Alternatively, you can specify the three files directly by --in-barcodes, --in-features, and --in-matrix.

--features - A tsv file containing at least two columns: the feature names and the total feature count in the dataset. (You will get it if you used pts2tiles or multisample-prepare) It is required for 10X input though optional for the custom format.

Optional

Feature Filtering

--features - Required and used only when either of the following three parameters are specified. Path to a file where the first column contains gene names and the second column contains the total count of that gene. It is also required for 10X input.

--min-count-per-feature - Minimum total count for features to be included. Require --features to be specified. Default: 1.

--include-feature-regex - Regular expression (modified ECMAScript grammar) to include only features matching this pattern. Default: include all features.

--exclude-feature-regex - Regular expression (modified ECMAScript) to exclude features matching this pattern. Default: exclude no features.

Feature Selection Logic: the above three filters are applied jointly, so only genes with at least the minimum count, matching the include regex (if provided), and not matching the exclude regex (if provided) will be included in the model.

Feature Weighting

--feature-weights - Path to a file containing a weight for each gene. Format should be gene name (first column) and weight (second column). If the json metadata file does not contain a dictionary, the first column should be the gene index (0-based) instead.

--default-weight - Default weight for features not present in the weights file. Set to 0 to ignore features not in the weights file. Default: 1.0.

LDA Training Parameters

--threads - Number of threads to use. Default: 1.

--seed - Random seed for reproducibility. If not set or ≤0, a random seed will be generated.

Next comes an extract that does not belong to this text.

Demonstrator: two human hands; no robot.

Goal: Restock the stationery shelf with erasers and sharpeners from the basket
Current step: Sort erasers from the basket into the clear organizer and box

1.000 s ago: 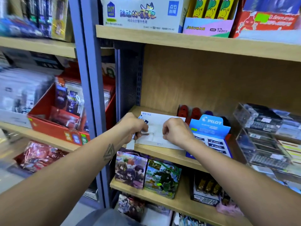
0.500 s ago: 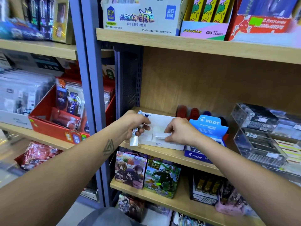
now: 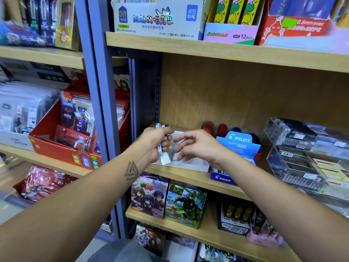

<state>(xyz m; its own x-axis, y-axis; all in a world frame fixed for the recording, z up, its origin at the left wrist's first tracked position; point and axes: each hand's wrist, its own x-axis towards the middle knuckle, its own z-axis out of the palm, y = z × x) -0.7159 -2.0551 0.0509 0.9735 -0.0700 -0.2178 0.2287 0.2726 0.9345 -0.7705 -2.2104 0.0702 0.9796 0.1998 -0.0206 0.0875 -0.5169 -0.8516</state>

--minibatch-size - Size of the minibatches to use during training. Default: 512.

--min-count-train - Minimum total count for a hexagon to be included in the training set. Default: 20.

--n-epochs - Number of epochs to train for. Default: 1.

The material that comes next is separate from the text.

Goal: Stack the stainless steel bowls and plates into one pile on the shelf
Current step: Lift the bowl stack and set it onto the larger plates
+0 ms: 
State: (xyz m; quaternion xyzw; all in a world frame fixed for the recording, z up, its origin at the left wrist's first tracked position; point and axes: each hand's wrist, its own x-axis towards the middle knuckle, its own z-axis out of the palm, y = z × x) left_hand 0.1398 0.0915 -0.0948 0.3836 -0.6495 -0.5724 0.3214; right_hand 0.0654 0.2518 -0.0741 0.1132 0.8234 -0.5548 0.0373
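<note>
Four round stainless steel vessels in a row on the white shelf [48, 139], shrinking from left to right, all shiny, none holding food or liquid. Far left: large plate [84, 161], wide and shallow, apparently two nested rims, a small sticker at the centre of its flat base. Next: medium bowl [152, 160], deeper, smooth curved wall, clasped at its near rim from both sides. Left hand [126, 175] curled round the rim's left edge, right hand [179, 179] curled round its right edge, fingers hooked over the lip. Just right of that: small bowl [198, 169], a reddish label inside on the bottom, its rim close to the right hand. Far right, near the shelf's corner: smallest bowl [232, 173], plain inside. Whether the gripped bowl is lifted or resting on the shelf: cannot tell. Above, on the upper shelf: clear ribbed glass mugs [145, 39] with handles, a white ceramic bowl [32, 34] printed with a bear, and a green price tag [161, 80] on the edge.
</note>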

--mean-change-tol - Tolerance for convergence in the e-step in terms of the mean absolute change in the topic proportions of a document. Default: 1e-3.

--max-iter - Maximum number of iterations for each document. Default: 100.

--kappa - Learning decay parameter for online LDA. Default: 0.7.

--tau0 - Learning offset parameter for online LDA. Default: 10.0.

--alpha - Document-topic prior. Default: 1/K (where K is the number of topics).

--eta - Topic-word prior. Default: 1/K (where K is the number of topics).

Model Initialization

--model-prior - File that contains the initial model matrix.

--prior-scale - Scale the initial model matrix uniformly by this value. Default: use the matrix as is.

--prior-scale-rel - Scale the initial model matrix relative to the total feature counts in the data.

Output Control

--transform - Transform the data to the LDA space after training. If set, an output file <prefix>.results.tsv will be created. For 10X input, identifiers are 0-based barcode indices (in the input barcodes.tsv.gz).

With --transform, the result table now includes two appended columns by default: - topK: topic label (column name) with maximum probability in that row. - topP: the corresponding maximum probability.

For custom-format input, the output header is: - #<header_info...>\t<topic columns...>\ttopK\ttopP

For 10X input, the output header is: - #barcode\t<topic columns...>\ttopK\ttopP

--append-topk - Explicitly request appending topK and topP columns in transform output. (Current behavior: --transform already enables this by default.)

--topk-colname - Column name for the top-topic label field. Default: topK.

--topp-colname - Column name for the top-topic probability field. Default: topP.

--drop-random-key - For custom-format input, drop random_key from carried-over prefix columns in <prefix>.results.tsv when present in header_info. Default: off.

--projection-only - Transform the data using the prior model without further training. Implies --transform.

--sort-topics - Order the topics with decreasing abundance.

--verbose - Control the verbosity level of output messages.